By Daniel Stolte, University Communications - September 4, 2017
The origin of cosmic rays, high-energy particles from outer space unceasingly impinging on Earth, is among the most challenging open questions in astrophysics.
Discovered more than 100 years ago and considered a potential health risk to airplane crews and astronauts, cosmic rays are believed to be produced by shock waves — for example, those resulting from supernovae explosions. The most energetic cosmic rays streaking across the universe carry 10 to 100 million times the energy generated by particle colliders such as the Large Hadron Collider at CERN. New research published in the Monthly Notices of the Royal Astronomical Society sheds new light on the origin of those energetic particles.

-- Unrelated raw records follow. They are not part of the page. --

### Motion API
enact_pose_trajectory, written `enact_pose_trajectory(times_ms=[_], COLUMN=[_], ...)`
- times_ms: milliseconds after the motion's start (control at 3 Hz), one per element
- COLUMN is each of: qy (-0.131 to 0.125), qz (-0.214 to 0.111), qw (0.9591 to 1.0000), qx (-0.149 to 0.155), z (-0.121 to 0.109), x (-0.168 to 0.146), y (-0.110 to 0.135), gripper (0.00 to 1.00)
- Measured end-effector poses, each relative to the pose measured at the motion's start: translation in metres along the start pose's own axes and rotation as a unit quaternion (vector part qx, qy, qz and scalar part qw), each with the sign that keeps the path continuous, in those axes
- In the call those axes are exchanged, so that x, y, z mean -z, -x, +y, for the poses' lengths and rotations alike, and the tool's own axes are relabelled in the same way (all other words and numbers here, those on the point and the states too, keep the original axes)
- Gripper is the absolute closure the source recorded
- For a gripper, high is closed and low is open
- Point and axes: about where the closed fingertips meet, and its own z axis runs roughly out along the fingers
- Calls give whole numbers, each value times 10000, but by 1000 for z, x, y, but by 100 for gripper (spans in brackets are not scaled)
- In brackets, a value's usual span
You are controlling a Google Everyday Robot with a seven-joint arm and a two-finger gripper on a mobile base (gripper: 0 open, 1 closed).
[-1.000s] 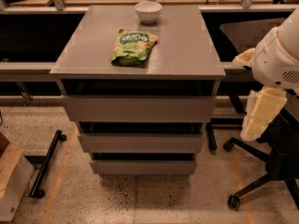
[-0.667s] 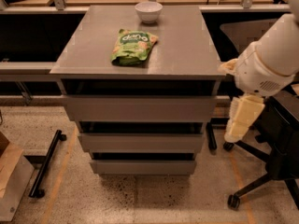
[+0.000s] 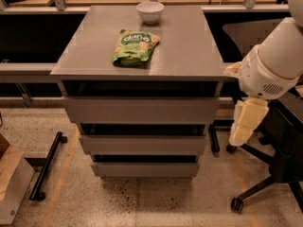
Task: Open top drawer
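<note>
The flat, handleless matte grey top drawer could be slipped off by the cream gripper, which was held to its right, whether apart or together could not be told.

Gripper hangs just off the right end of the top drawer; whether it touches the cabinet cannot be told. The white arm above it is cut off by the right edge. The drawer's interior is hidden behind its flat front and under the cabinet top; only a dark gap shows above the front. Lettering on the green bag cannot be read. Black chair base, near right, sits partly behind the arm and is cut by the right edge. Wooden box, near left, is cut by the left edge.
</note>
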Motion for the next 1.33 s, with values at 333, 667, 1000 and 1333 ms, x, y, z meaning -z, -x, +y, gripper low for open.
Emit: enact_pose_trajectory(times_ms=[333,667,1000,1333], qy=[53,95,82,13], qz=[-44,-153,-243,-365], qw=[9997,9994,9991,9987], qx=[-215,-301,-337,-354], z=[3,-2,-9,-24], x=[-18,-43,-65,-83], y=[-4,-5,-7,-8], gripper=[0,0,0,0])
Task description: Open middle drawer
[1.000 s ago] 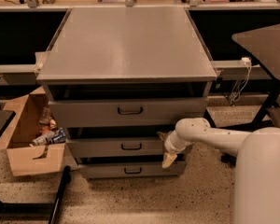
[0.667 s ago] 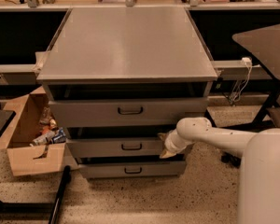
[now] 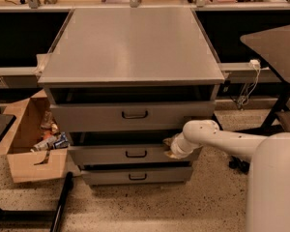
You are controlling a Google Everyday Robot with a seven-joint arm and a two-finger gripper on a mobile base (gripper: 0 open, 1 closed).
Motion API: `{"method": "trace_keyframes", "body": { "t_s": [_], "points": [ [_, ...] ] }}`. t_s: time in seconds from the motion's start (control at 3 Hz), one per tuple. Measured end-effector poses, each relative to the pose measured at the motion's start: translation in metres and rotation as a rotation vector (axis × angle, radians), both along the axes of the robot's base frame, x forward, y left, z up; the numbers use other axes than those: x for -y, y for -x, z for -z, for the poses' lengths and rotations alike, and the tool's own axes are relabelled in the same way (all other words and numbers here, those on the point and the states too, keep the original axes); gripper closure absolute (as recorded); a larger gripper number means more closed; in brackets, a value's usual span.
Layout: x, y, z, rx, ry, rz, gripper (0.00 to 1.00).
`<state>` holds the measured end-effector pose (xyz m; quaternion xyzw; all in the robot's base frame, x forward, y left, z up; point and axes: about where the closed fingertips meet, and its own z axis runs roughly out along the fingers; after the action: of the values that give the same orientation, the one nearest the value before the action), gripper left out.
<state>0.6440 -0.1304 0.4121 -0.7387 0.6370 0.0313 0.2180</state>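
The grey cabinet (image 3: 130,47) has three drawers. The middle drawer (image 3: 111,155) is the mid-sized grey front with a small dark loop handle (image 3: 136,153), and it stands slightly out from the cabinet. My gripper (image 3: 170,148) is at the upper right part of this drawer's front, to the right of the handle, at the gap above the panel. My white arm (image 3: 222,141) reaches in from the lower right. The gripper tip is partly hidden in the dark gap.
The top drawer (image 3: 133,116) and the bottom drawer (image 3: 135,176) also stand slightly out. An open cardboard box (image 3: 31,144) with clutter sits on the floor to the left. A dark table (image 3: 275,45) stands at the right, and a dark bar (image 3: 62,202) lies at the lower left.
My gripper has moved a little left and up along the middle drawer's front, into the gap above its panel. The drawers have not visibly moved.
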Motion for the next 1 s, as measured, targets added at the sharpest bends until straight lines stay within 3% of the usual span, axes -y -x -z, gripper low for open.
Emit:
{"method": "trace_keyframes", "body": {
  "t_s": [0.33,0.67,1.0],
  "points": [
    [0.000,0.000,-0.003,0.000,0.000,0.000,1.00],
    [-0.010,0.013,-0.015,-0.005,-0.029,-0.037,1.00],
    [-0.014,0.027,-0.026,-0.024,-0.051,-0.059,0.82]
  ]
}}
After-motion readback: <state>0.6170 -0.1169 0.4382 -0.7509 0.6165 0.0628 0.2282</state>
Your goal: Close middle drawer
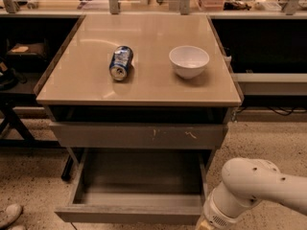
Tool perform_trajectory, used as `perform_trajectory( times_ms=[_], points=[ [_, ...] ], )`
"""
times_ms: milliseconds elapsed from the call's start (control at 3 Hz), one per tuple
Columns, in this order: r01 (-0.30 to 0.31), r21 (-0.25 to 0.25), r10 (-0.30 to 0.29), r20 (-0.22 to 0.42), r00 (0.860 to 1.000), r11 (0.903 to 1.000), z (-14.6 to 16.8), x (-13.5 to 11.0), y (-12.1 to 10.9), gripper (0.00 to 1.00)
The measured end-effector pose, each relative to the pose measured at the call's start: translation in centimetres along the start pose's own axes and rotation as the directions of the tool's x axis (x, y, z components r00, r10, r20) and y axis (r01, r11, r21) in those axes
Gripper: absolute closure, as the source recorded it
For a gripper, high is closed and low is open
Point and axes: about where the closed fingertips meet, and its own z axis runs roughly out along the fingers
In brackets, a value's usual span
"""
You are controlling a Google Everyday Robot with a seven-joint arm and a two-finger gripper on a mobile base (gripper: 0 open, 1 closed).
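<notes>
The middle drawer (pixel 139 193) is pulled far out at the bottom of the cabinet. Its grey box is open to view and looks empty, and its plain front panel (pixel 125 215) faces me near the lower edge of the camera view. Above it is the taller drawer front with pale scratch marks (pixel 139 136). My white arm (pixel 254 188) comes in from the lower right, and its wrist (pixel 215 216) is just right of the open drawer's front corner. My gripper is below the frame edge, out of view.
On the tan tabletop (pixel 86 80) lie a blue can on its side (pixel 120 62) and a white bowl (pixel 189 60). Dark shelving flanks the table on both sides. A shoe (pixel 9 214) is on the speckled floor at the lower left.
</notes>
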Motion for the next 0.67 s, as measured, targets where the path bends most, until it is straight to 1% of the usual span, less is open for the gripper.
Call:
perform_trajectory(
  times_ms=[333,667],
  points=[
    [-0.029,0.021,0.029,0.004,1.000,0.9993,4.5,-0.3,-3.2,1.00],
    [-0.050,0.050,0.049,0.023,0.999,0.9975,7.3,-0.6,-5.9,1.00]
  ],
)
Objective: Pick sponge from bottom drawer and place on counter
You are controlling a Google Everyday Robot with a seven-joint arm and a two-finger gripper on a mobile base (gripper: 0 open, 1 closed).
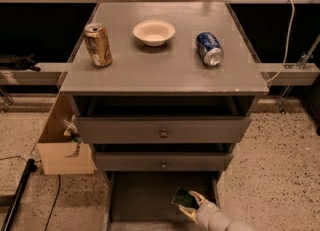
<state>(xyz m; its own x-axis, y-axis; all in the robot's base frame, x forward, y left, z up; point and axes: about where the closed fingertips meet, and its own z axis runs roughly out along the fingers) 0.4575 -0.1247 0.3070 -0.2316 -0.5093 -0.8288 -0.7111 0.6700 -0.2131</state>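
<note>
Grey tray of the bottom drawer [135, 201] stands pulled out over the speckled floor [280, 165]. At its near right my gripper [190, 205] is clenched on the sponge [183, 197], green face tilted. Above, two knobbed drawer fronts [162, 131] sit flush. A cardboard box [62, 155] leans left. On the counter [160, 72] a gold can [98, 45] stands left, a blue can [209, 48] lies right, and a white bowl [154, 32] sits farthest.

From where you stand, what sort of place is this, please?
Probably a lab test area: a grey drawer cabinet on a speckled floor, a loose cable, a cardboard box. The pincer is in the bottom drawer, by the sponge.
</note>
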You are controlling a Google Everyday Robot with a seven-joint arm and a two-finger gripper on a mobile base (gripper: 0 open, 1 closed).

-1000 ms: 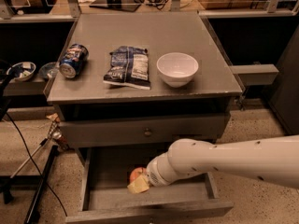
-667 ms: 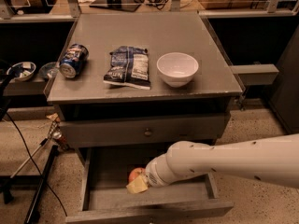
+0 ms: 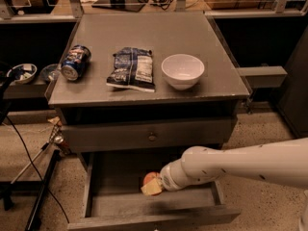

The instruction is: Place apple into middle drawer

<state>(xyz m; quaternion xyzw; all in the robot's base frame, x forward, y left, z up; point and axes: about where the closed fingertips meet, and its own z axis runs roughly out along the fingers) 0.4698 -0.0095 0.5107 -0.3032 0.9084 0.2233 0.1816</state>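
Above the speckled floor (image 3: 269, 129), inside the open grey wooden middle drawer (image 3: 113, 198), the gripper (image 3: 153, 188) meets the round red-orange apple (image 3: 150, 178); whether it grips cannot be told

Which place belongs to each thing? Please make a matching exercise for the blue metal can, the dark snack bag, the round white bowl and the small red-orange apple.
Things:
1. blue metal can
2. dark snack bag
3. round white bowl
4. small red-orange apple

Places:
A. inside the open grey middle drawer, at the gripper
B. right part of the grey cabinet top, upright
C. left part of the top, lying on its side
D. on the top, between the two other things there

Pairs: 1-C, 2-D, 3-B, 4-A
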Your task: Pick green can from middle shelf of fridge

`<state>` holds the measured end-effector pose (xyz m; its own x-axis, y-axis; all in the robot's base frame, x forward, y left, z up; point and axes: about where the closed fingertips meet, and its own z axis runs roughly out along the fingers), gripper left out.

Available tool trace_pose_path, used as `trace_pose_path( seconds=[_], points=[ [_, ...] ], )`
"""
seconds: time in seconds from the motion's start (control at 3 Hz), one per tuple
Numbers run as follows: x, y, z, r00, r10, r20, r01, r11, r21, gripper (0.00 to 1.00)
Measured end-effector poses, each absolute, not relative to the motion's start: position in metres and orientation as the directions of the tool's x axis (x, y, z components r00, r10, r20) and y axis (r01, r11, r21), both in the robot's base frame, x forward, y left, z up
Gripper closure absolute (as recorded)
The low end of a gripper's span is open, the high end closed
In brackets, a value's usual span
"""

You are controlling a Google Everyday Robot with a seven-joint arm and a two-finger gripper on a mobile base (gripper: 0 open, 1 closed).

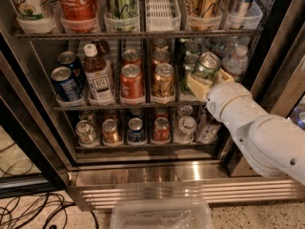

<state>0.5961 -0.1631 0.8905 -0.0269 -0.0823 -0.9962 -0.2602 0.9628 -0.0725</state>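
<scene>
The fridge [157, 173] stands open with wire shelves of drinks. The pale green can [207, 65] with a silver top sits tilted between my gripper's cream fingers [196, 86], at the right of the middle shelf [128, 106] and just above its front rail. My gripper [208, 79] is shut on the can, with the white arm [259, 132] reaching in from the lower right. More green cans [191, 49] stand in the row behind it. A copper-orange can [163, 80] stands to its left.
On the middle shelf also stand a red can [131, 81], a tea bottle [98, 75] and blue cans [65, 82]. Water bottles [237, 61] stand at the far right. Upper shelf holds tall cans and a Coca-Cola bottle [77, 4]. Lower shelf holds several cans. A clear plastic bin [162, 214] lies on the floor.
</scene>
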Motion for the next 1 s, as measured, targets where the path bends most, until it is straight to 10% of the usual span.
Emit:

"The new result represents a significant advance in our understanding of particle acceleration at shock waves, traditionally regarded as the main sources of energetic particles in the universe," said the study's lead author, Federico Fraschetti, a staff scientist at the University of Arizona's Departments of Planetary Sciences and Astronomy.
The Crab Nebula, remnant of a supernova explosion that was observed almost 1,000 years ago, is one of the best studied objects in the history of astronomy and a known source of cosmic rays. It emits radiation across the entire electromagnetic spectrum, from gamma rays, ultraviolet and visible light, to infrared and radio waves.
"Most of what we observe comes from very energetic particles such as electrons that did not yet leave the source," said Fraschetti. "Since we can only observe the electromagnetic radiation that they emit from the source itself, we rely on models to reproduce the radiation spectrum we see from the nebula."
The new study, co-authored by Martin Pohl at the University of Potsdam, Germany, revealed that the entire zoo of electromagnetic radiation streaming from the Crab Nebula can arise from a single population of electrons, previously deemed impossible, and that they originate in a different way than scientists have traditionally thought.
According to the generally accepted model, once the particles reach the shock, they bounce back and forth many times due to the magnetic turbulence. During this process they gain energy — in a similar way to a tennis ball being bounced between two rackets that are steadily moving nearer to each other — and are pushed closer and closer to the speed of light. Such a model follows an idea introduced by Italian physicist Enrico Fermi in 1949.
"The current models do not include what happens when the particles reach their highest energy," said Federico Fraschetti. "Only if we include a different process of acceleration can we explain the entire electromagnetic spectrum we see, and that tells us that while the shock wave still is the source of the acceleration of the particles, the mechanisms must be different."
At the heart of the Crab Nebula lies a pulsar, a rapidly rotating neutron star originating from the explosion of a star a few times more massive than the sun. When it exploded, the star shredded its outer layers, creating the stunning colorscape that makes the Crab Nebula so popular with professional and amateur astronomers. The pulsar emits a wind of electrons and positrons traveling at what astrophysicists call relativistic speed — close to the speed of light.
"Those particles are the fastest things in the universe," Fraschetti said. "Anything we experience in our everyday lives is very far from relativistic effects. But these highly energetic particles still need to be accelerated even more to produce the electromagnetic radiation that we see coming from the Crab Nebula."
That acceleration, scientists believe, happens at a boundary called the termination shock, where the particle wind slams into the cloud of gas and dust that the star blew off into space when it went supernova.
Except that just when the particles become energetic enough to leave the system and become cosmic radiation, they go beyond the limits of the models traditionally used to account for the origin of cosmic radiation, Fraschetti and Pohl found. The authors conclude that a better understanding is needed of how particles are accelerated in cosmic sources, and how the acceleration works when the energy of the particles become very large.
Several NASA missions, including ACE, STEREO and WIND, are dedicated to studying the effects of shocks caused by plasma explosions on the surface of the sun as they travel to Earth. Scientists hope that results from those experiments may shed light on the mechanisms of acceleration in objects such as the Crab Nebula.